Private cloud 106 is similar to public cloud 105, except that the computing resources are only available for use by a single enterprise. While private cloud 106 is depicted as being in communication with WAN 102, in other embodiments a private cloud may be disconnected from the internet entirely and only accessible through a local/private network. A hybrid cloud is a composition of multiple clouds of different types (for example, private, community or public cloud types), often respectively implemented by different vendors. Each of the multiple clouds remains a separate and discrete entity, but the larger hybrid cloud architecture is bound together by standardized or proprietary technology that enables orchestration, management, and/or data/application portability between the multiple constituent clouds. In this embodiment, public cloud 105 and private cloud 106 are both part of a larger hybrid cloud.


Referring to FIG. 2, as previously mentioned, as delivery drones become more prevalent, there will be an increasing need for charging networks to support their operations. Ideally, these charging stations will be strategically located in areas where delivery drones are likely to operate in order to increase their range. This can make drones more useful for deliveries to remote areas or areas with limited road access. Nevertheless, establishing a charging infrastructure can be expensive and locations for charging stations may be difficult to acquire and maintain. Furthermore, as delivery drones become more prevalent, the infrastructure can be quickly and easily overwhelmed by the demand for its services. Thus, establishing reliable, accessible, and scalable charging infrastructure will be increasingly important.


In certain embodiments, supply chain providers may establish drone charging networks in order to recharge delivery drones utilized by the supply chain providers. In certain embodiments, the drone charging networks are owned and/or maintained by the supply chain providers.
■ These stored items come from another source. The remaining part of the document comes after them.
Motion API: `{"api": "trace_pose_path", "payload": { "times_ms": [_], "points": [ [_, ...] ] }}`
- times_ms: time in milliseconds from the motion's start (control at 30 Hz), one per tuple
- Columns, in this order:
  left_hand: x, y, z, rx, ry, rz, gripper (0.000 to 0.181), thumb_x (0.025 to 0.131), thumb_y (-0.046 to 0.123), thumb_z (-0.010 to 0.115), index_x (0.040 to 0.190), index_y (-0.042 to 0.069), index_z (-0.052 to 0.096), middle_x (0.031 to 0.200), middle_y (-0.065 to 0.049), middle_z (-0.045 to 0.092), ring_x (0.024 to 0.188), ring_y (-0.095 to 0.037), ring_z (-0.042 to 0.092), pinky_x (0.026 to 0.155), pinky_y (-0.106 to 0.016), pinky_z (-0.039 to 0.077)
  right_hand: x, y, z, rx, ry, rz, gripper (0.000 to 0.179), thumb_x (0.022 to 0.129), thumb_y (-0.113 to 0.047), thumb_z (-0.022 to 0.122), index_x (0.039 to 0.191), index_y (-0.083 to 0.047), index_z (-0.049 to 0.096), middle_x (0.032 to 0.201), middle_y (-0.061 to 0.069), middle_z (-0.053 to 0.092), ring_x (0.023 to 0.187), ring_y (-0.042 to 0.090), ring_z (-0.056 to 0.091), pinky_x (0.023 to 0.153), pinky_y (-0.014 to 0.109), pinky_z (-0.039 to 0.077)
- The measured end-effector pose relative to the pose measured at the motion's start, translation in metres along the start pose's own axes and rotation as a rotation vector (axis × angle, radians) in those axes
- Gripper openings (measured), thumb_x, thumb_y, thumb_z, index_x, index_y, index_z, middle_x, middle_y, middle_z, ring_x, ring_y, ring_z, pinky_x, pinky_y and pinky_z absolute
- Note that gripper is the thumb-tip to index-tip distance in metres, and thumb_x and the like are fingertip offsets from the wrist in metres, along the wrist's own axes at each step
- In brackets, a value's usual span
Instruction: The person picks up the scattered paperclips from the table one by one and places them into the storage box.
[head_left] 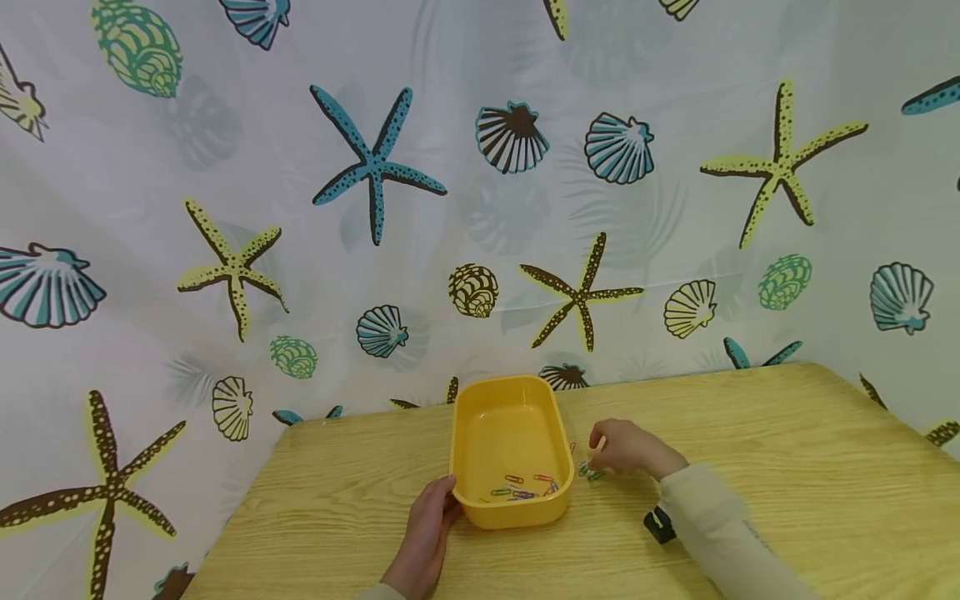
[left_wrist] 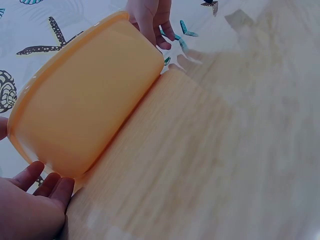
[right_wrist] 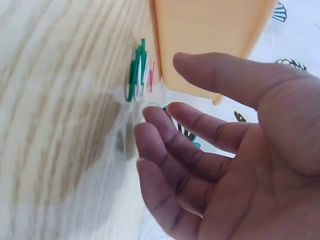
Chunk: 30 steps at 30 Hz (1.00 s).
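A yellow plastic bin [head_left: 512, 517] stands on the wooden table, with several coloured paper clips [head_left: 522, 495] inside at its near end. My left hand [head_left: 431, 529] holds the bin's near left corner. Its fingers [left_wrist: 61, 190] touch the outer wall low down, and another fingertip lies at the rim. To the right of the bin is my right hand [head_left: 628, 447], its fingers loosely bent and apart from the thumb, with nothing between them. Close to its fingertips, green and white paper clips [right_wrist: 137, 72] and a pink paper clip [right_wrist: 152, 77] lie on the table beside the bin.
The wooden table [head_left: 330, 500] reaches back to a white curtain [head_left: 450, 75] printed with shells and starfish. A small black device [head_left: 660, 525] sits by my right wrist.
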<state>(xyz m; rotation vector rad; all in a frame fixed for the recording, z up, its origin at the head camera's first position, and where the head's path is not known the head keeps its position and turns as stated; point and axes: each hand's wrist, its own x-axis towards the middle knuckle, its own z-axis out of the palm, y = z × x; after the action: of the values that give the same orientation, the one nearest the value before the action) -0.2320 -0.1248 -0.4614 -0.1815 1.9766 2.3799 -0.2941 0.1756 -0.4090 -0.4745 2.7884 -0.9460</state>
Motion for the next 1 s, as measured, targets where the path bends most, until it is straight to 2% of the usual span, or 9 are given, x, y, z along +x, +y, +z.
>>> {"api": "trace_pose_path", "payload": {
  "times_ms": [67, 300, 467, 700, 867, 1000],
  "points": [
    [-0.0005, 0.0003, 0.0, -0.002, 0.0, 0.004, 0.048, 0.103, 0.029, 0.045, 0.131, -0.011, 0.045, 0.128, -0.019, 0.051, 0.113, -0.027, 0.051, 0.102, -0.043, 0.041, 0.0001, -0.0006, 0.0029, -0.021, 0.003, -0.003, 0.024, 0.079, -0.006, 0.073, 0.098, 0.002, 0.06, 0.082, 0.006, 0.059, 0.063, 0.02, 0.054, 0.057, 0.033, 0.048],
    [-0.0007, 0.0008, 0.0005, -0.01, -0.005, 0.01, 0.048, 0.102, 0.028, 0.046, 0.13, -0.011, 0.045, 0.127, -0.019, 0.051, 0.112, -0.027, 0.051, 0.101, -0.042, 0.042, 0.0009, -0.0028, 0.0083, -0.2, 0.079, -0.032, 0.022, 0.07, -0.004, 0.075, 0.087, -0.003, 0.061, 0.085, 0.006, 0.062, 0.071, 0.021, 0.052, 0.063, 0.038, 0.049],
    [0.0001, 0.0005, 0.0003, -0.011, 0.003, 0.002, 0.048, 0.102, 0.028, 0.046, 0.131, -0.011, 0.044, 0.127, -0.02, 0.051, 0.113, -0.027, 0.051, 0.101, -0.042, 0.042, 0.0006, -0.004, 0.0105, -0.24, 0.085, -0.025, 0.02, 0.07, 0.0, 0.074, 0.084, -0.005, 0.061, 0.083, 0.005, 0.061, 0.071, 0.021, 0.052, 0.06, 0.038, 0.048],
    [0.0003, 0.0018, 0.0005, -0.006, 0.004, -0.006, 0.048, 0.103, 0.027, 0.044, 0.132, -0.011, 0.044, 0.129, -0.02, 0.05, 0.115, -0.028, 0.05, 0.102, -0.043, 0.041, -0.0021, -0.0075, 0.0102, -0.25, 0.051, -0.028, 0.019, 0.07, 0.01, 0.062, 0.08, -0.006, 0.061, 0.08, 0.004, 0.059, 0.069, 0.021, 0.05, 0.057, 0.035, 0.046],
    [0.0004, 0.0021, 0.0002, 0.0, 0.001, -0.01, 0.049, 0.103, 0.029, 0.045, 0.132, -0.01, 0.043, 0.129, -0.02, 0.05, 0.115, -0.028, 0.05, 0.102, -0.043, 0.041, -0.0029, -0.0055, 0.0083, -0.225, -0.006, -0.066, 0.021, 0.068, 0.012, 0.061, 0.077, -0.007, 0.064, 0.079, 0.002, 0.057, 0.068, 0.019, 0.048, 0.058, 0.032, 0.045],
    [0.0004, 0.0015, 0.0002, -0.005, 0.004, -0.007, 0.049, 0.103, 0.029, 0.045, 0.132, -0.011, 0.043, 0.128, -0.02, 0.05, 0.114, -0.028, 0.051, 0.102, -0.043, 0.041, -0.0013, -0.001, 0.0072, -0.197, -0.033, -0.11, 0.015, 0.071, 0.007, 0.063, 0.073, -0.008, 0.064, 0.072, 0.0, 0.055, 0.062, 0.016, 0.047, 0.055, 0.027, 0.042]
  ]
}}
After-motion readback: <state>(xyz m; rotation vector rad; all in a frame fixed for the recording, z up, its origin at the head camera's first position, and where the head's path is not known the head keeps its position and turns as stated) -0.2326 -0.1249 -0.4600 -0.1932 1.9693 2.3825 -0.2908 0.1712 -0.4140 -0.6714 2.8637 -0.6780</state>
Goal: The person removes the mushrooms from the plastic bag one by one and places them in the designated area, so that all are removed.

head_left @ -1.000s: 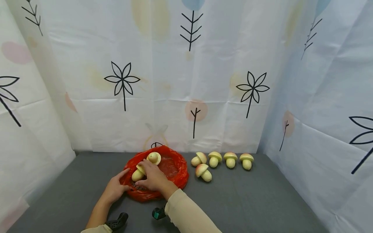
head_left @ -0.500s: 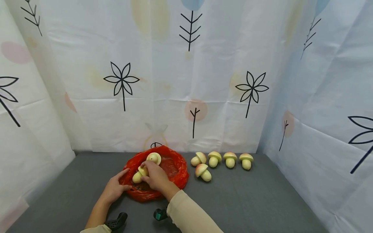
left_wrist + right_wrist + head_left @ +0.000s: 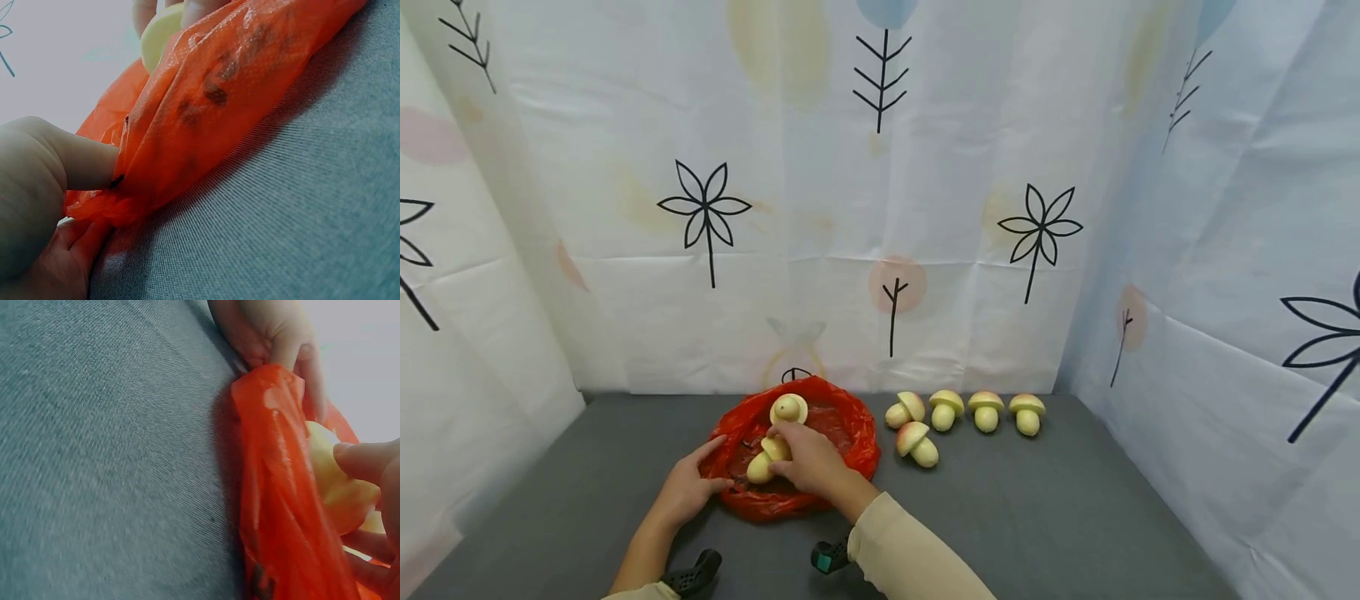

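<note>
Left hand (image 3: 687, 490): grips red bag (image 3: 867, 450); brace it
Right hand (image 3: 808, 460): pinches mushroom (image 3: 760, 469) at fingertips; don't snag bag

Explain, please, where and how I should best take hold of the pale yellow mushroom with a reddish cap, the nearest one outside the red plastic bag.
Probably best by its smooth, rounded stem, from the near right side: the nearest mushroom lies tilted with the stem pointing that way, while its reddish cap sits close to the pale yellow mushroom behind.
</note>
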Demonstrator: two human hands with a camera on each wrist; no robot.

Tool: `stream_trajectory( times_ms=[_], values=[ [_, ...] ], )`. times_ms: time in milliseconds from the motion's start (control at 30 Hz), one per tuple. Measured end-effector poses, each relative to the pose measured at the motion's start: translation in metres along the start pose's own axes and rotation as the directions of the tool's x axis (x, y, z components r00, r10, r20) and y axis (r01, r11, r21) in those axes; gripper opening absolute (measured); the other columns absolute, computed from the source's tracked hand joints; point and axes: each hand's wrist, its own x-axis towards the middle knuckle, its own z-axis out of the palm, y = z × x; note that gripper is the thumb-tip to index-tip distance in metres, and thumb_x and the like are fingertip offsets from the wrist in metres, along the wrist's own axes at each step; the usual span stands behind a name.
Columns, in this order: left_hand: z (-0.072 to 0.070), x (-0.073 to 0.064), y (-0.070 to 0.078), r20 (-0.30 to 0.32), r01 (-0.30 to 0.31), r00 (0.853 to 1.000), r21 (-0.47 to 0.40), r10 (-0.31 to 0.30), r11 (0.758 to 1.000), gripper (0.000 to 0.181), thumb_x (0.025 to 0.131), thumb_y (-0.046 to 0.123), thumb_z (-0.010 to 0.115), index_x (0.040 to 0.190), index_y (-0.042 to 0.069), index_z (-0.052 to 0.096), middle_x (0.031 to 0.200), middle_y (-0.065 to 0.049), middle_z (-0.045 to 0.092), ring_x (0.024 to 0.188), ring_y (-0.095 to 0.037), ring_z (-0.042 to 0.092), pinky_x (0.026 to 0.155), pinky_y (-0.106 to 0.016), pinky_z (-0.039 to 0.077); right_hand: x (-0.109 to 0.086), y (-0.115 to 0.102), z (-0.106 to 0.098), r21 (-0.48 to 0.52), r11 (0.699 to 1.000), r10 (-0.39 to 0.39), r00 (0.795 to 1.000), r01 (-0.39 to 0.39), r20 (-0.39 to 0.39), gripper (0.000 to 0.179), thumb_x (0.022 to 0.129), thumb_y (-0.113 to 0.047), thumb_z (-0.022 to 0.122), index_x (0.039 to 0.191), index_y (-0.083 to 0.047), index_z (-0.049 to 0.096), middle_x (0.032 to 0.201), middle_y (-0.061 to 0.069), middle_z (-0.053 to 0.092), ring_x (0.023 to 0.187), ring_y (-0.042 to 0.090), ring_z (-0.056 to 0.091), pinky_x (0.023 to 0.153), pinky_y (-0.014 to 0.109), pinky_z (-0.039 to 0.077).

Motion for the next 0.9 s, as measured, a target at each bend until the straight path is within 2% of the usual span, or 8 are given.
stream_trajectory(
  times_ms=[133, 300, 600, 900],
  values=[
    [0.000, 0.001, 0.000, 0.006, -0.001, 1.000, 0.000, 0.001, 1.000, 0.077, 0.080, 0.005, 0.074, 0.146, -0.002, 0.037, 0.145, -0.038, 0.030, 0.132, -0.054, 0.028, 0.105, -0.064, 0.024, -0.005, 0.003, -0.009, 0.012, 1.000, -0.012, 1.000, 0.012, 0.011, 0.043, 0.084, -0.029, 0.076, 0.124, -0.023, 0.061, 0.116, -0.014, 0.061, 0.095, 0.002, 0.056, 0.086, 0.023, 0.046],
    [-0.001, 0.001, 0.000, 0.005, -0.019, 1.000, -0.001, 0.019, 1.000, 0.077, 0.079, 0.006, 0.075, 0.146, -0.003, 0.038, 0.144, -0.039, 0.032, 0.130, -0.054, 0.031, 0.103, -0.063, 0.028, -0.012, 0.007, -0.017, 0.008, 0.999, -0.054, 0.999, 0.054, -0.006, 0.044, 0.086, -0.028, 0.074, 0.126, -0.020, 0.061, 0.120, -0.010, 0.061, 0.102, 0.004, 0.056, 0.088, 0.024, 0.045],
    [0.002, 0.001, -0.003, 0.008, 0.020, 1.000, -0.003, -0.020, 1.000, 0.078, 0.079, 0.007, 0.075, 0.146, -0.002, 0.037, 0.145, -0.038, 0.031, 0.131, -0.054, 0.030, 0.103, -0.065, 0.027, -0.027, 0.019, -0.034, 0.035, 0.995, -0.090, 0.995, 0.092, -0.038, 0.048, 0.087, -0.028, 0.073, 0.132, -0.019, 0.059, 0.131, -0.005, 0.058, 0.116, 0.009, 0.054, 0.096, 0.026, 0.044],
    [0.002, 0.001, -0.002, 0.003, 0.024, 1.000, -0.007, -0.024, 1.000, 0.078, 0.079, 0.007, 0.075, 0.146, -0.002, 0.036, 0.145, -0.038, 0.030, 0.130, -0.053, 0.031, 0.103, -0.065, 0.027, -0.044, 0.030, -0.064, 0.015, 0.984, -0.175, 0.980, 0.177, -0.090, 0.046, 0.087, -0.026, 0.073, 0.131, -0.017, 0.059, 0.133, -0.003, 0.057, 0.122, 0.012, 0.052, 0.097, 0.029, 0.043]
  ],
)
As shown in FIG. 2, a drone charging network may, in certain embodiments, include a distribution center and one or more drone charging stations that are associated with the supply chain provider and that are strategically located some distance from the distribution center. Delivery drones may, in certain embodiments, charge at the distribution center prior to leaving on a delivery. Ideally, the range of the delivery drones exceeds the distance between the drone charging stations to enable the delivery drones to hop from one drone charging station to another when delivering items. With the drone charging stations shown in FIG. 2, a drone charging network may in certain embodiments enable a delivery area 200 assuming the delivery drones have enough battery power with a designated payload to travel from a drone charging station to an edge of the delivery area 200 and return to the drone charging station for recharging.


Nevertheless, despite a supply chain provider's best efforts at creating and/or maintaining a drone charging network and placing drone charging stations at optimal locations within the drone charging network, dead spots may exist where a delivery drone is unable to deliver items because the dead spots are too far from a drone charging station to enable return of the delivery drone after delivering an item. In other cases, a drone charging station may exist but the drone charging station may be unavailable for charging if it is already being used. In yet other cases, drone charging stations may go down (i.e., become unavailable) or new areas may be developed that are out of range of drone charging stations in a drone charging network. Thus, it would be advantageous to provide systems and methods to expand a drone charging network, eliminate or reduce dead zones, provide greater robustness and availability of drone charging stations, facilitate access to new developments, and the like.


As can be appreciated by those of skill in the art, a supply chain provider that utilizes a drone charging network may have a large base of customers in the area of the drone charging network. In some cases, these customers have the facilities and/or infrastructure to implement a drone charging station. In certain cases, systems and methods in accordance with the invention may enable a customer to selectively opt a drone charging station of the customer into the supply chain provider's drone charging network, with the supply chain provider providing some agreed-upon benefit to the customer in exchange for the supply chain provider's use of the customer's drone charging station. This may enable the supply chain provider to expand the drone charging network and potentially extend the delivery area 200, assuming that various customer-provided drone charging stations are at or near the edge of the delivery area 200. At the very least, the customer-provided drone charging stations may increase the robustness of the drone charging network by adding drone charging stations and thereby increasing charging options and availability to delivery drones utilizing the drone charging network. FIG. 3 is a high-level block diagram showing one embodiment of a map of a drone charging network that includes various customer-supplied drone charging stations in addition to supply chain provider (SCP) drone charging stations within the network.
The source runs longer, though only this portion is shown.